I thought Sasha had dropped all of the offending patches.  I'll go drop
this one and push out a new 4.19-rc release.

But note, the latest 4.19.y tree doesn't even build perf for me, so I
can't really check this locally :(

thanks,

greg k-h
Sasha Levin Sept. 29, 2020, 4:06 p.m. UTC | #3
On Tue, Sep 29, 2020 at 04:27:17PM +0200, Greg Kroah-Hartman wrote:
>On Tue, Sep 29, 2020 at 07:03:46PM +0530, Naresh Kamboju wrote:

>> On Tue, 29 Sep 2020 at 17:54, Greg Kroah-Hartman

>> <gregkh@linuxfoundation.org> wrote:

>> >

>> > From: Stephane Eranian <eranian@google.com>

>> >

>> > [ Upstream commit bec49a9e05db3dbdca696fa07c62c52638fb6371 ]

>> >

>> > When it is not possible for a non-privilege perf command to monitor at

>> > the kernel level (:k), the fallback code forces a :u. That works if the

>> > event was previously monitoring both levels.  But if the event was

>> > already constrained to kernel only, then it does not make sense to

>> > restrict it to user only.

>> >

>> > Given the code works by exclusion, a kernel only event would have:

>> >

>> >   attr->exclude_user = 1

>> >

>> > The fallback code would add:

>> >

>> >   attr->exclude_kernel = 1

>> >

>> > In the end the end would not monitor in either the user level or kernel

>> > level. In other words, it would count nothing.

>> >

>> > An event programmed to monitor kernel only cannot be switched to user

>> > only without seriously warning the user.

>> >

>> > This patch forces an error in this case to make it clear the request

>> > cannot really be satisfied.

>> >

>> > Behavior with paranoid 1:

>> >

>> >   $ sudo bash -c "echo 1 > /proc/sys/kernel/perf_event_paranoid"

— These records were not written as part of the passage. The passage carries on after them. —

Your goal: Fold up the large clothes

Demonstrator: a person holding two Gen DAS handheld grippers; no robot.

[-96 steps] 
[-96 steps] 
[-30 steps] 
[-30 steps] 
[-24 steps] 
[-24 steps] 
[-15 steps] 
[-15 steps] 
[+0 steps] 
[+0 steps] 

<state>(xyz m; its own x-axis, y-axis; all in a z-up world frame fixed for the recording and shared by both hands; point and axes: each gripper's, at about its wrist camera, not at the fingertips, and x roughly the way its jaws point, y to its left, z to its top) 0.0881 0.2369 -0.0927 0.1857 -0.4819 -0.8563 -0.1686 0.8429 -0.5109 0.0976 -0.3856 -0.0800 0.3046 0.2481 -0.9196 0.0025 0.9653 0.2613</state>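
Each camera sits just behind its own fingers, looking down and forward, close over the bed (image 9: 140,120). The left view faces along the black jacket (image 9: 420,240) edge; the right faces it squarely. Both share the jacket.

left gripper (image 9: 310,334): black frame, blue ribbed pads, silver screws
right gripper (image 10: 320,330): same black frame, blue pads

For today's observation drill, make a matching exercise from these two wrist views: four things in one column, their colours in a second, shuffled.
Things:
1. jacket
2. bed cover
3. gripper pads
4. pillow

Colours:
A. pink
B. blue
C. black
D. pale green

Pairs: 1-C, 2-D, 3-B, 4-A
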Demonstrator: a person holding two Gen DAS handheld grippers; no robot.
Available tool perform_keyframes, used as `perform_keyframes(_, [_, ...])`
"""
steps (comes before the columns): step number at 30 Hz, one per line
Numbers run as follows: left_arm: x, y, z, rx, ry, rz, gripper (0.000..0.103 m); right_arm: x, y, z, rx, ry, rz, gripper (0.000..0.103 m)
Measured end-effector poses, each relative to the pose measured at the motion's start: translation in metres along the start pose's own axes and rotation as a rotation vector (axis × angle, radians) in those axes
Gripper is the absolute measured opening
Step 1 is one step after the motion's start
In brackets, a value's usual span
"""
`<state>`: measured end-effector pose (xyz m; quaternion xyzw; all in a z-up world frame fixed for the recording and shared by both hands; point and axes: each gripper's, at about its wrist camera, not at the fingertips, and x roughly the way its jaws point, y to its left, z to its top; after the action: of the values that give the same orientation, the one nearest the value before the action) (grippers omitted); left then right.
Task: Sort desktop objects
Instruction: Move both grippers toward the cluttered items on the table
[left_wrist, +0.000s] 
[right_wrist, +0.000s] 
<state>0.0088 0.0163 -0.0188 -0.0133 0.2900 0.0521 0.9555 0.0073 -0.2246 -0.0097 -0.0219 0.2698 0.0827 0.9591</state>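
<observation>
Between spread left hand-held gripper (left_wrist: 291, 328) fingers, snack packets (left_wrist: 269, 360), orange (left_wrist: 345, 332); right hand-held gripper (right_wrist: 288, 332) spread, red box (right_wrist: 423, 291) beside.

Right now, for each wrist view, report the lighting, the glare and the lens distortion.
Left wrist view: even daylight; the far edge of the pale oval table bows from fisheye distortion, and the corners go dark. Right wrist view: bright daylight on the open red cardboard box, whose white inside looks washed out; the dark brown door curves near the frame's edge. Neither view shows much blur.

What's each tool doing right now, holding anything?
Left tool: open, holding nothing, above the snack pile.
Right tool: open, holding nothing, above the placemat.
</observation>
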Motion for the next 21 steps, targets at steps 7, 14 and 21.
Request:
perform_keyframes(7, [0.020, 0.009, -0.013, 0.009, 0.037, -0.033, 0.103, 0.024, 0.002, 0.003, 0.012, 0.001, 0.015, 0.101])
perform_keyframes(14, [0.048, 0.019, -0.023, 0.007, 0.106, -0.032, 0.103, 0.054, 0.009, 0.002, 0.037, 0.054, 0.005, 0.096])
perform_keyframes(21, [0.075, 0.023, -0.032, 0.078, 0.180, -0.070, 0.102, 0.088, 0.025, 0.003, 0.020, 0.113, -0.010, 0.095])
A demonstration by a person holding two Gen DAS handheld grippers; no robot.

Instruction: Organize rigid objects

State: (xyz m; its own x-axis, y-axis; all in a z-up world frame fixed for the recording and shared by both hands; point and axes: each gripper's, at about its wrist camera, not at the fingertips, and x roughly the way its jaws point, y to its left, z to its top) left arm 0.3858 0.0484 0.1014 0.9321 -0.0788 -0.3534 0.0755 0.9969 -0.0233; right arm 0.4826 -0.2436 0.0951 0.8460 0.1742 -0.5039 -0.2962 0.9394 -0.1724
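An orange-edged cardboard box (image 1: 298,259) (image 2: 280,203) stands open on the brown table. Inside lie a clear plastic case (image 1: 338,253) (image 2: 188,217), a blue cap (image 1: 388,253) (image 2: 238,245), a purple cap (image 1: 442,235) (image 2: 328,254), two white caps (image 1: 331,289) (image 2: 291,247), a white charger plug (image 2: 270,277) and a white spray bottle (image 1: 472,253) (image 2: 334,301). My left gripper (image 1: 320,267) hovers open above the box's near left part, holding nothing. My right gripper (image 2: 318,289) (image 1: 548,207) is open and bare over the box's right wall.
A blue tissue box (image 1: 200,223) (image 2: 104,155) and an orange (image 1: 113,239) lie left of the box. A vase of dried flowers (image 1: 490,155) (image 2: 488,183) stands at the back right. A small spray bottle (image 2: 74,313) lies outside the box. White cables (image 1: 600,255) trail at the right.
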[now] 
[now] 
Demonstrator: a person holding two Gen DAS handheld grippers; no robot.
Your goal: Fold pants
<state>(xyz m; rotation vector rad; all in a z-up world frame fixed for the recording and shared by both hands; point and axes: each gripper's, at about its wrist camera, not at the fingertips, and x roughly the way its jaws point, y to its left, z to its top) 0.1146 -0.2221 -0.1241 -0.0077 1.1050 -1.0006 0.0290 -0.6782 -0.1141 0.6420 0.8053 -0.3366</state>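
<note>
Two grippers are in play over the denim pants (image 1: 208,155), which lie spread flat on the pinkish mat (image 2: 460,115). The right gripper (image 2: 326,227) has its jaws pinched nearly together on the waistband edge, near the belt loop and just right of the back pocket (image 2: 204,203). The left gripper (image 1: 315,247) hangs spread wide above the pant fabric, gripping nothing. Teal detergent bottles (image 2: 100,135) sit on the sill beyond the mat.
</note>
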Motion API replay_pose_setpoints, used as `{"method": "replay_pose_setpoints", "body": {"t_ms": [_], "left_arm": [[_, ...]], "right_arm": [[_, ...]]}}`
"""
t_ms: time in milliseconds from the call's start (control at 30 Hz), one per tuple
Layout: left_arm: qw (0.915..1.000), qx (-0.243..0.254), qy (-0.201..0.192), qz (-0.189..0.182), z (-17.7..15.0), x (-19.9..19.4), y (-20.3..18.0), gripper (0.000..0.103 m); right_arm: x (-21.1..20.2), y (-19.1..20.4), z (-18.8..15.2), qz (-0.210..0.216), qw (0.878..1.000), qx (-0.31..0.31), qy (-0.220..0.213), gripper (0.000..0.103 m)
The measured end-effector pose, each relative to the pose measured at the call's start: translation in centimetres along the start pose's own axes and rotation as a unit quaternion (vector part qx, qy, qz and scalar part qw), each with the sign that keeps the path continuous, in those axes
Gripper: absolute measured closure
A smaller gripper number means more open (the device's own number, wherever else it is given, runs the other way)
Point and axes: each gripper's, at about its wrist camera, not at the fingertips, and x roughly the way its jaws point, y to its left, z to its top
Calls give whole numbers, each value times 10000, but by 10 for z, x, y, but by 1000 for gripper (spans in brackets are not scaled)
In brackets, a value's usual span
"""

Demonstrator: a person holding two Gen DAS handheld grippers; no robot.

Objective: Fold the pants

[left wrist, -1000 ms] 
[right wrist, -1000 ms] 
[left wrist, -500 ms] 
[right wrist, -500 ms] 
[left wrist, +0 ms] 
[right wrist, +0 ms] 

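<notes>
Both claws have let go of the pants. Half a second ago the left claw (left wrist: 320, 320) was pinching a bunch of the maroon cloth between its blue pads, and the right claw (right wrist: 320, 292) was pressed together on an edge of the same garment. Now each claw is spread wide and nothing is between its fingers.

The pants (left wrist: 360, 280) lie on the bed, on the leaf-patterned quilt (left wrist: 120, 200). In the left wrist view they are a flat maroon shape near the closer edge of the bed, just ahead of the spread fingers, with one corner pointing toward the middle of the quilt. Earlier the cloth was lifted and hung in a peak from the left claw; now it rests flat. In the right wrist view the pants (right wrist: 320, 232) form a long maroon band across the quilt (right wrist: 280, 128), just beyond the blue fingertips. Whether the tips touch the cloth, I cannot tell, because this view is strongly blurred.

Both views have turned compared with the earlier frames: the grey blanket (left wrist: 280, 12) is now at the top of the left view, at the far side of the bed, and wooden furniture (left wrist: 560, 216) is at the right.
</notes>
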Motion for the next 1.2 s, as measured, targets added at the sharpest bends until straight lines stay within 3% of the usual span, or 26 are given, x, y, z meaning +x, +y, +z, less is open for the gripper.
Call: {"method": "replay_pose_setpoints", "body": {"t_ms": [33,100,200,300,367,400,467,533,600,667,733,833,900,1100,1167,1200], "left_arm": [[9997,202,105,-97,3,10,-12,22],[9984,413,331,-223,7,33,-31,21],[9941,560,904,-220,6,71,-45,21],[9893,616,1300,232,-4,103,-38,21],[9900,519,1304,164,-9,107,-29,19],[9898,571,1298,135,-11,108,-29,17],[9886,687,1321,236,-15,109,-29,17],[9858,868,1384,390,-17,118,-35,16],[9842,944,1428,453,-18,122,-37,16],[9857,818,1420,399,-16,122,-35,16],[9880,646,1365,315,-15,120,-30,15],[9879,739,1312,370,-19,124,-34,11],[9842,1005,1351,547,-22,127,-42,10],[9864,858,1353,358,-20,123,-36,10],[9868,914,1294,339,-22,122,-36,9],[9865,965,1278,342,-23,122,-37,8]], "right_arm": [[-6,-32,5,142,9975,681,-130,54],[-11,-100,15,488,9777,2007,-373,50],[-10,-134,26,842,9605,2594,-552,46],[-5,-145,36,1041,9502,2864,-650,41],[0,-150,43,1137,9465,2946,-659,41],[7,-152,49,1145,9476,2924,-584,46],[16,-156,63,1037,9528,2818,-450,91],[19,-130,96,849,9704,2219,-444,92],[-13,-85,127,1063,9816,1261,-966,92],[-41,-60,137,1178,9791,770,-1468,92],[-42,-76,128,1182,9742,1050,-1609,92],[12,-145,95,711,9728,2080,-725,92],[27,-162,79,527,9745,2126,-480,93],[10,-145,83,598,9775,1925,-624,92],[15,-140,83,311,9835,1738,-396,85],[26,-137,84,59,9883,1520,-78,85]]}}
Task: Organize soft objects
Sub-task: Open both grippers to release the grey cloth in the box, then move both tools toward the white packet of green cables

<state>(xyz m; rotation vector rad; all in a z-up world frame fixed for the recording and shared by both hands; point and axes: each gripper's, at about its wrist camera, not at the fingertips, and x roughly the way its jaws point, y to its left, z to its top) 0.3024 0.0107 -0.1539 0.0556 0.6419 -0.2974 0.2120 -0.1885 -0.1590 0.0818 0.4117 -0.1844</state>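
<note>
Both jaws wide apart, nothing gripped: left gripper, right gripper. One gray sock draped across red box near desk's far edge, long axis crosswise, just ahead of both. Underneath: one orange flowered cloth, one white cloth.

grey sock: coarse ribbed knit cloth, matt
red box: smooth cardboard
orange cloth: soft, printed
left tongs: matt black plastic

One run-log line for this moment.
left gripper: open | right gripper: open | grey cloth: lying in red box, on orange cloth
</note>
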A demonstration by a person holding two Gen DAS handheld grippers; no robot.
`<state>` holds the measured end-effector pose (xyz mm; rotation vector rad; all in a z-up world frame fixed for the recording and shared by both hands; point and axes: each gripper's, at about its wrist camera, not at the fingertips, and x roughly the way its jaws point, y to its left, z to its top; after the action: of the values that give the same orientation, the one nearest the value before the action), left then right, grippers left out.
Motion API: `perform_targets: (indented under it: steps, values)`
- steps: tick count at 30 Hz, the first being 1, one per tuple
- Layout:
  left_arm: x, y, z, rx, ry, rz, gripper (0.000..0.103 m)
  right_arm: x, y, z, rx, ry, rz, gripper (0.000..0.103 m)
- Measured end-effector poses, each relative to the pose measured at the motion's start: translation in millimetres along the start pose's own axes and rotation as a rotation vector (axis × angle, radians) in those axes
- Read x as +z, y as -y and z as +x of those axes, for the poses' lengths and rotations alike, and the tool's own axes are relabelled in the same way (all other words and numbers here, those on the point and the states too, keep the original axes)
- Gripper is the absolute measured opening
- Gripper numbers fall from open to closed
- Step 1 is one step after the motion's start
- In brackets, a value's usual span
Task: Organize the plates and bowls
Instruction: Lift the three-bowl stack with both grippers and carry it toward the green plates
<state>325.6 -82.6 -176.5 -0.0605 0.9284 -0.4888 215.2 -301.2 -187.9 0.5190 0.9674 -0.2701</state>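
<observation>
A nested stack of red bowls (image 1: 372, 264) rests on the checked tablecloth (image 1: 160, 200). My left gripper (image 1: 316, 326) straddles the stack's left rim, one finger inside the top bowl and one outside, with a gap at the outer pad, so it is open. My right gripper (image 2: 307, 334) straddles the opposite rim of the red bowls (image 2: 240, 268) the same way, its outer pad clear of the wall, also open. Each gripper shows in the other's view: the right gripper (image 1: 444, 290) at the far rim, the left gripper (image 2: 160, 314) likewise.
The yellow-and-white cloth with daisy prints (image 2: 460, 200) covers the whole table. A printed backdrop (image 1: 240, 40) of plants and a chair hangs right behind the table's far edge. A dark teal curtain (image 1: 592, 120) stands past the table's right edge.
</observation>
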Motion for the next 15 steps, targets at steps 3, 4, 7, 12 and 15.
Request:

>> >   $ perf stat -e cycles:k sleep 1

>> >

>> >    Performance counter stats for 'sleep 1':

>> >

>> >            1,520,413      cycles:k

>> >

>> >          1.002361664 seconds time elapsed

>> >

>> >          0.002480000 seconds user

>> >          0.000000000 seconds sys

>> >

>> > Old behavior with paranoid 2:

>> >

>> >   $ sudo bash -c "echo 2 > /proc/sys/kernel/perf_event_paranoid"

>> >   $ perf stat -e cycles:k sleep 1

>> >    Performance counter stats for 'sleep 1':

>> >

>> >                    0      cycles:ku

>> >

>> >          1.002358127 seconds time elapsed

>> >

>> >          0.002384000 seconds user

>> >          0.000000000 seconds sys

>> >

>> > New behavior with paranoid 2:

>> >

>> >   $ sudo bash -c "echo 2 > /proc/sys/kernel/perf_event_paranoid"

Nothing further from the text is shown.